▸ **Problem**
Every line from the first in the listing below to the line containing "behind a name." is to be repeated exactly, and no line past it.

▸ **Material provided**
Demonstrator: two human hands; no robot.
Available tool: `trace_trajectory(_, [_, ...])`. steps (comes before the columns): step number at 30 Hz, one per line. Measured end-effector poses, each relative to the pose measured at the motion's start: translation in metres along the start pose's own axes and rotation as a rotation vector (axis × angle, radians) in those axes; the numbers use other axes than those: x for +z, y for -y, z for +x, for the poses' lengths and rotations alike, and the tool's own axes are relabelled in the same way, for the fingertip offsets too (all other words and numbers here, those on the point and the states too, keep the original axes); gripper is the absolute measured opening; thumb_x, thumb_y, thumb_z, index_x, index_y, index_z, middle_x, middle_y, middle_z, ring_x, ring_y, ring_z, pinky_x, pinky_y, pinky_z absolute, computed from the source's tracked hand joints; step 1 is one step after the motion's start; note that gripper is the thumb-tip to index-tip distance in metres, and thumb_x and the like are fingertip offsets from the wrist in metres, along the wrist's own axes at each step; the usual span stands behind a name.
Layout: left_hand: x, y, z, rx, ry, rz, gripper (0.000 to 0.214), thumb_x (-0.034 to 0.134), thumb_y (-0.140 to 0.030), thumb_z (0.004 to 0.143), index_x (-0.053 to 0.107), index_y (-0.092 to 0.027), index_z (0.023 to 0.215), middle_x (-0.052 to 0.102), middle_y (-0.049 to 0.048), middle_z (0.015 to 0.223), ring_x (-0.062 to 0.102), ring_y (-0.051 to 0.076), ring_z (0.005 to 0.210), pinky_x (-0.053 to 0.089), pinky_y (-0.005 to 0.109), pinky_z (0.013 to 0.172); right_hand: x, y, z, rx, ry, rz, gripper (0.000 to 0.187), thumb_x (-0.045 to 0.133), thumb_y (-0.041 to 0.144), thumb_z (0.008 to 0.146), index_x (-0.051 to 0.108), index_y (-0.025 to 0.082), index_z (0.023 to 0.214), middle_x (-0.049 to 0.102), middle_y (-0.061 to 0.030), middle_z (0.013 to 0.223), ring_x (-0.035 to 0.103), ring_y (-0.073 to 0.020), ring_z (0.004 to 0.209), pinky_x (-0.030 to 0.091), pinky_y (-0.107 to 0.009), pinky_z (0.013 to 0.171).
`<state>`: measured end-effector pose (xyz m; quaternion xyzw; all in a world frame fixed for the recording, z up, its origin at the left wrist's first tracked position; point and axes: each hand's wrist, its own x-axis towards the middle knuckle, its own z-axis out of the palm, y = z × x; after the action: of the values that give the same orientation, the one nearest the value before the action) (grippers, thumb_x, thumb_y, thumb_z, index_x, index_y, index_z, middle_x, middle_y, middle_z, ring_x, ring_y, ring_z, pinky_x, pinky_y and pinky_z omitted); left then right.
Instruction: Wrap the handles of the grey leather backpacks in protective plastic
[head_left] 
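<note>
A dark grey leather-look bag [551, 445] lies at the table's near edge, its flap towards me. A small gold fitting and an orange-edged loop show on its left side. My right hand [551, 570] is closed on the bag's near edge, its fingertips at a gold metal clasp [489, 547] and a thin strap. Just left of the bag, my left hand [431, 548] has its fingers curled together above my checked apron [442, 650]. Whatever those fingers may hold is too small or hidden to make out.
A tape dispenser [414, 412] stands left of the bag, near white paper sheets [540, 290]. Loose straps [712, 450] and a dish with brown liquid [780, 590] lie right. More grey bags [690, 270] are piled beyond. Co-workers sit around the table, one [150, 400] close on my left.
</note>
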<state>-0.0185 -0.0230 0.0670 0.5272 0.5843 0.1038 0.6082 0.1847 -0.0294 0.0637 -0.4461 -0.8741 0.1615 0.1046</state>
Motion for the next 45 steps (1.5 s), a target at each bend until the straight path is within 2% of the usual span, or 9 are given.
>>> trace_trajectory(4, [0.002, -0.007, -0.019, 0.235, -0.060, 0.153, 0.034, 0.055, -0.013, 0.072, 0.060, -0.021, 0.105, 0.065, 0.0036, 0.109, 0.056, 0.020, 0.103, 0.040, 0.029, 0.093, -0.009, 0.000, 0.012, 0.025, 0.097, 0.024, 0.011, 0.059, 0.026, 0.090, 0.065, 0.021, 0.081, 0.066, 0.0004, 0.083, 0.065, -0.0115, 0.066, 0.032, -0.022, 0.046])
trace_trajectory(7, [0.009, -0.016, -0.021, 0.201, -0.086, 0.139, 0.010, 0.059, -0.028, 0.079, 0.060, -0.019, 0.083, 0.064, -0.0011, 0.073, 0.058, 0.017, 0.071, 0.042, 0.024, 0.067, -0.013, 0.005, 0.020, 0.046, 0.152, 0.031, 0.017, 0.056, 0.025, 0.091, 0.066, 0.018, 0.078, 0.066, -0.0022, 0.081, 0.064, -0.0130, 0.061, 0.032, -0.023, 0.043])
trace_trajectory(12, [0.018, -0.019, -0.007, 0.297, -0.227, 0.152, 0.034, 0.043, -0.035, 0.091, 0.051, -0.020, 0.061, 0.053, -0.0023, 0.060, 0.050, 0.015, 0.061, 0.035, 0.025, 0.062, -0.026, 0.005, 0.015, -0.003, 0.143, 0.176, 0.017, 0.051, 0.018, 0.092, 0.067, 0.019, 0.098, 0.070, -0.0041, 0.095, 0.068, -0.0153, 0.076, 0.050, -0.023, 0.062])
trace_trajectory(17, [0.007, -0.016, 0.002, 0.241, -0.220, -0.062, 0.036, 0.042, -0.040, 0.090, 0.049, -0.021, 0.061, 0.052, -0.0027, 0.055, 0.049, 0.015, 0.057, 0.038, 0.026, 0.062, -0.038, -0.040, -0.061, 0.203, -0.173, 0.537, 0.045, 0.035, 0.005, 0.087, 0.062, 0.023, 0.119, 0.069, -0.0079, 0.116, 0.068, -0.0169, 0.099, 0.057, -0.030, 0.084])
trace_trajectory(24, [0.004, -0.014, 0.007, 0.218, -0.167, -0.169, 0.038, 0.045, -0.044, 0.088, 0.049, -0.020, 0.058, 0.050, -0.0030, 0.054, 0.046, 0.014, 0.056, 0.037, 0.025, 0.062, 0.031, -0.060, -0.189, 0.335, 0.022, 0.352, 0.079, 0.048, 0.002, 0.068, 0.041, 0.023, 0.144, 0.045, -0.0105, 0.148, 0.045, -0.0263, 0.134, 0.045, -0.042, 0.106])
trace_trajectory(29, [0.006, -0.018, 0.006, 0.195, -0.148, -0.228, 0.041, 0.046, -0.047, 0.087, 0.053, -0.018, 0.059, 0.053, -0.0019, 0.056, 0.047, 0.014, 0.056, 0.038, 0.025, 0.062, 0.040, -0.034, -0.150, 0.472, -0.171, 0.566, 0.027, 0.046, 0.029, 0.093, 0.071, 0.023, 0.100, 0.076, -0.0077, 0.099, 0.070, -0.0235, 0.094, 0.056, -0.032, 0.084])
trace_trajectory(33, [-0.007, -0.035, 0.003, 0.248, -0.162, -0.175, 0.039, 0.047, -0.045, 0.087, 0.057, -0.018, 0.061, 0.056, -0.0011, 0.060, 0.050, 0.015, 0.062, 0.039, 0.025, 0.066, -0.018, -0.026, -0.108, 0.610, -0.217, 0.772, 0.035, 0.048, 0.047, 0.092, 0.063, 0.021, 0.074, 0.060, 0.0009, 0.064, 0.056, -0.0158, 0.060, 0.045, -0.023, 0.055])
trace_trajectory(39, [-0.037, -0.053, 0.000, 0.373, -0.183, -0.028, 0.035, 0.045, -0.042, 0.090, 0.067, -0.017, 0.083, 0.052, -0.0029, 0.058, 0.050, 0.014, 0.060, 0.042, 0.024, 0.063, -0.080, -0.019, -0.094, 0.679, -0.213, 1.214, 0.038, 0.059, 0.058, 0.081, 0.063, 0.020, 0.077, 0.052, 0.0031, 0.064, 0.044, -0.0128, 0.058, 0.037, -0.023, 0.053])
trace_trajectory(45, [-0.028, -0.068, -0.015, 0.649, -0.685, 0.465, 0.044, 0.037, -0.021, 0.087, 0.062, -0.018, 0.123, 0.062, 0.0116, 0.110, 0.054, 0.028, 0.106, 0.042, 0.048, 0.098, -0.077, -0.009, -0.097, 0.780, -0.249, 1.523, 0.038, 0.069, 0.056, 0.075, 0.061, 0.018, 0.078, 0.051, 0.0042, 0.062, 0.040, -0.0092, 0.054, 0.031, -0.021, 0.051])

▸ **Answer section**
Demonstrator: two human hands; no robot.
Available tool: `trace_trajectory(_, [_, ...])`. steps (comes before the columns): step number at 30 Hz, one per line. Measured end-effector poses, each relative to the pose measured at the motion's start: translation in metres along the start pose's own axes and rotation as a rotation vector (axis × angle, radians) in those axes; the numbers use other axes than those: x for +z, y for -y, z for +x, for the poses' lengths and rotations alike, and the tool's own axes are relabelled in the same way, for the fingertip offsets too (all other words and numbers here, those on the point and the states too, keep the original axes); gripper is the absolute measured opening; thumb_x, thumb_y, thumb_z, index_x, index_y, index_z, middle_x, middle_y, middle_z, ring_x, ring_y, ring_z, pinky_x, pinky_y, pinky_z absolute, computed from the source's tracked hand joints; step 1 is one step after the motion's start; note that gripper is the thumb-tip to index-tip distance in metres, and thumb_x and the like are fingertip offsets from the wrist in metres, along the wrist's own axes at each step; the usual span stands behind a name.

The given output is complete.